In 2000, a UK garage remix of "Let Me Be Your Fantasy" (courtesy of the Trick or Treat production team) made the UK top 20. In 2004, the track was also covered by Ashley Jade but, although it made number 19 on the US Hot Dance Singles Sales chart, it did not make the main listing.
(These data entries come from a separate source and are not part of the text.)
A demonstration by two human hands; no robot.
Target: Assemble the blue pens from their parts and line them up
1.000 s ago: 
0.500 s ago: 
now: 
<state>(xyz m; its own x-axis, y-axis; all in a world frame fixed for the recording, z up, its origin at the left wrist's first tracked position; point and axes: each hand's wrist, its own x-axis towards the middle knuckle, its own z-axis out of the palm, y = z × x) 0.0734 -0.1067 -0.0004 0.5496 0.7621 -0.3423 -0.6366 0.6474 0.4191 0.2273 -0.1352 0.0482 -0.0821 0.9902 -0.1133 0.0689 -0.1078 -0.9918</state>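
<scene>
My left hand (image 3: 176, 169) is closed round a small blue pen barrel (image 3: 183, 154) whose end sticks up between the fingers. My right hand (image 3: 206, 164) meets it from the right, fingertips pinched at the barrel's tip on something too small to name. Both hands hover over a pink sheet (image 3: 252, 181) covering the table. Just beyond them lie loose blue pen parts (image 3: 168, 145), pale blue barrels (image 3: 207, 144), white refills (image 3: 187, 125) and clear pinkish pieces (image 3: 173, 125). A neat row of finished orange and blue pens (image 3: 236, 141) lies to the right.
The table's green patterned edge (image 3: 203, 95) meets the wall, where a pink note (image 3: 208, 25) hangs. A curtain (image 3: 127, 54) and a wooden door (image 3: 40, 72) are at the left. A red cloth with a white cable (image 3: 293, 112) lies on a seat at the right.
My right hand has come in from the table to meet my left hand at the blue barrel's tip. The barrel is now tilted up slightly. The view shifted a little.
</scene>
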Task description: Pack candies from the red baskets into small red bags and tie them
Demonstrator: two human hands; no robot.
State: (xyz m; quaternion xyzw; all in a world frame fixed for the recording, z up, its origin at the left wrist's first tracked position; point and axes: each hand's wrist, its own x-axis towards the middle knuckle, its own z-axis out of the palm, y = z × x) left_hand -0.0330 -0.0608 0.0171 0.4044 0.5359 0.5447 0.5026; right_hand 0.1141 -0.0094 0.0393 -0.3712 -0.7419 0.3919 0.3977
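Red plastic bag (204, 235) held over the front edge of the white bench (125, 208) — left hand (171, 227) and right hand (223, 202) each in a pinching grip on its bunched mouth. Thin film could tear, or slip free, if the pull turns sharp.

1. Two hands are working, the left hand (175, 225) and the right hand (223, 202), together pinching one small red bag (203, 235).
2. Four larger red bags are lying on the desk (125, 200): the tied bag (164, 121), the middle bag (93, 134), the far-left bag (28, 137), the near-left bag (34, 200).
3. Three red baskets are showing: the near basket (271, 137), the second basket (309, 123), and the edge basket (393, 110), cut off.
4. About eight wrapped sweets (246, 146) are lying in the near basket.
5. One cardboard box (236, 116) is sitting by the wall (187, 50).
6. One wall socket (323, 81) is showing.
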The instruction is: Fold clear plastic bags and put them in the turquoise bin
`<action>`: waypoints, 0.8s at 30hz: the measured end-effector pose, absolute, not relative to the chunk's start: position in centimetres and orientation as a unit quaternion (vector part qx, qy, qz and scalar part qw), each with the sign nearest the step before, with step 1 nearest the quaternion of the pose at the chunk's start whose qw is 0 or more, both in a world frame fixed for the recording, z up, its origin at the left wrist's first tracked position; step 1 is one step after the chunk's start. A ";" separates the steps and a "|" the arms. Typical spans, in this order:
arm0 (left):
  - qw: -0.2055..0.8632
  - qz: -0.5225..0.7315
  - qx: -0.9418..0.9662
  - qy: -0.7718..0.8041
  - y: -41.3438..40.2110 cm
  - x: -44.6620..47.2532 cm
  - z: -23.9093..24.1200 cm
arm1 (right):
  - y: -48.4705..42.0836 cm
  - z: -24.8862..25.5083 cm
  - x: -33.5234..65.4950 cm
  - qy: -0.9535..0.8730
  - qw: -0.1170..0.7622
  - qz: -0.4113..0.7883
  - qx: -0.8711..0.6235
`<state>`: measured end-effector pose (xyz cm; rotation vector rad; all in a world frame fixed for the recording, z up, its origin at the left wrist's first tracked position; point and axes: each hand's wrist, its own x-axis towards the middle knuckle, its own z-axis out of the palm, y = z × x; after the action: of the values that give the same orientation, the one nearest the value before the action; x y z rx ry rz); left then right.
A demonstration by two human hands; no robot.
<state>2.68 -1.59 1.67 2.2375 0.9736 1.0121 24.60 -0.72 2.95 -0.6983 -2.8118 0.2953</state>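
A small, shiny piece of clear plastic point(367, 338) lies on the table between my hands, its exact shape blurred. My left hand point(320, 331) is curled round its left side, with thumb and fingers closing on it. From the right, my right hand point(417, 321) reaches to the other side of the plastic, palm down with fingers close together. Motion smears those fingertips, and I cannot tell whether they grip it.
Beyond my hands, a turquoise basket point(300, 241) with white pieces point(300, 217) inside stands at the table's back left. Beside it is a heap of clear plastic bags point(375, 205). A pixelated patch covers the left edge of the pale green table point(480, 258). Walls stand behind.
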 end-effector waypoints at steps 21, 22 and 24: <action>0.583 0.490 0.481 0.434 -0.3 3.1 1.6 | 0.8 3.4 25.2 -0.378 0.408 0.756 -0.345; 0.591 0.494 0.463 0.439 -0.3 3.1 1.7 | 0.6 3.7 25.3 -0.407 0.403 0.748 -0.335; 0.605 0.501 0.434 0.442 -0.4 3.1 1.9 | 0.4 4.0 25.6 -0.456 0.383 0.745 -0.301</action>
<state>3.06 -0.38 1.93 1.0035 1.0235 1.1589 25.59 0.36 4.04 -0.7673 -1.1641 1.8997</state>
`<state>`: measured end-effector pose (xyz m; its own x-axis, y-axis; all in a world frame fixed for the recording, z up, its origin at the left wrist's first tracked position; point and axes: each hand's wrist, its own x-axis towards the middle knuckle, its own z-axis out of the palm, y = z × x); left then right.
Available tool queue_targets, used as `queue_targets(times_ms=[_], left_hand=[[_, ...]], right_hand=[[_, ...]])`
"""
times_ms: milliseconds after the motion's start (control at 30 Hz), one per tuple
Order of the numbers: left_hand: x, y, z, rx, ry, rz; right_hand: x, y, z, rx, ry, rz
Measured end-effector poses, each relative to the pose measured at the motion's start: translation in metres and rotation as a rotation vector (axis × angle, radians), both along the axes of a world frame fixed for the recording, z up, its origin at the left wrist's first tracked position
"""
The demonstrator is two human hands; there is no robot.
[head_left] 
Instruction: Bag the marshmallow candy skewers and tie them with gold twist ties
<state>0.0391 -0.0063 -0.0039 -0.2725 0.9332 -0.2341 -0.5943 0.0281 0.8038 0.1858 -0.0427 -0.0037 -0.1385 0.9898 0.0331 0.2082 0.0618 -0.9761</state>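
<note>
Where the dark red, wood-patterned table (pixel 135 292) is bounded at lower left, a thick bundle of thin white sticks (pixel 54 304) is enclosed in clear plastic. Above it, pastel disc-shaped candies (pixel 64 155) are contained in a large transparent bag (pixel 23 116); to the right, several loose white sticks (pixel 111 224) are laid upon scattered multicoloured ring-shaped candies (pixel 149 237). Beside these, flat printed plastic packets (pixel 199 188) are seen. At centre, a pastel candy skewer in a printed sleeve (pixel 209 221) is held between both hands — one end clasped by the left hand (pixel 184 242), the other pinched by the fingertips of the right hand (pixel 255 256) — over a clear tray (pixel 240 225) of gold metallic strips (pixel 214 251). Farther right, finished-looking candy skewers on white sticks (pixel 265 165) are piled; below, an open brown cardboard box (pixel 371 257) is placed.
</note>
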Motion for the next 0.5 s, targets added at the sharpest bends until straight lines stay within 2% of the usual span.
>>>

In the summer of 2008, the band performed at the UK dance music festival Global Gathering. They continue to perform on the club and festival circuit. Dyce now runs his own record label, Redmaster, and still writes and produces, while Fearon still performs in the UK and Continental Europe. Jones also co-wrote "I Feel You" for Peter Andre, which peaked at number 1 on the UK charts, and remixed and produced for Eternal and the Backstreet Boys, as well as St. Etienne vocalist Sarah Cracknell.

==Members==
- Dorothy "Dee" Fearon – vocals (1989–present)
- Claudio Galdez – keyboards, drum programming, windsynth (1989–present)
- Terry "Nino" Jones – vocals, keyboards, live drums (1989–present)

===Former members===
- Floyd Dyce – keyboards, live drums (1989–1993)

==Discography==
===Studio albums===

| Title | Album details | Peak chart positions |  |
| UK | SWI |
| Deliverance | Released: 8 February 1996; Label: Systematic; | 5 | 47 |

===Singles===

Year: Single; Chart Position; Album
UK Singles: UK Dance; UK Club; AUS; BEL; GER; IRE; NDL; SWI
1990: "Behind the Groove"; –; –; –; –; –; –; –; –; –; Non-Album Single
"Day Dreaming": –; 27; –; –; –; –; –; –; –; Deliverance
1992: "Let Me Be Your Fantasy"; 76; 1; –; –; –; –; –; –; –
1993: "Destiny"; 69; –; –; –; –; –; –; –; –
1994: "Casanova"; 67; –; –; –; –; –; –; –; –
"Let Me Be Your Fantasy" (re-release): 1; 1; 3; 54; 27; 31; 6; 14; 12
1995: "(Everybody's Got to Learn Sometime) I Need Your Loving"; 3; 5; 18; 124; –; 55; 13; –; –
1996: "So Pure"; 3; 9; 2; 242; –; –; 18; –; –
"Take Me to Heaven": 15; –; –; –; –; –; –; –; –
2000: "Let Me Be Your Fantasy (Trick or Treat Remix)"; 16; 3; –; –; –; 90; –; –; 96; Non-album single
"-" denotes releases that did not chart or were not released.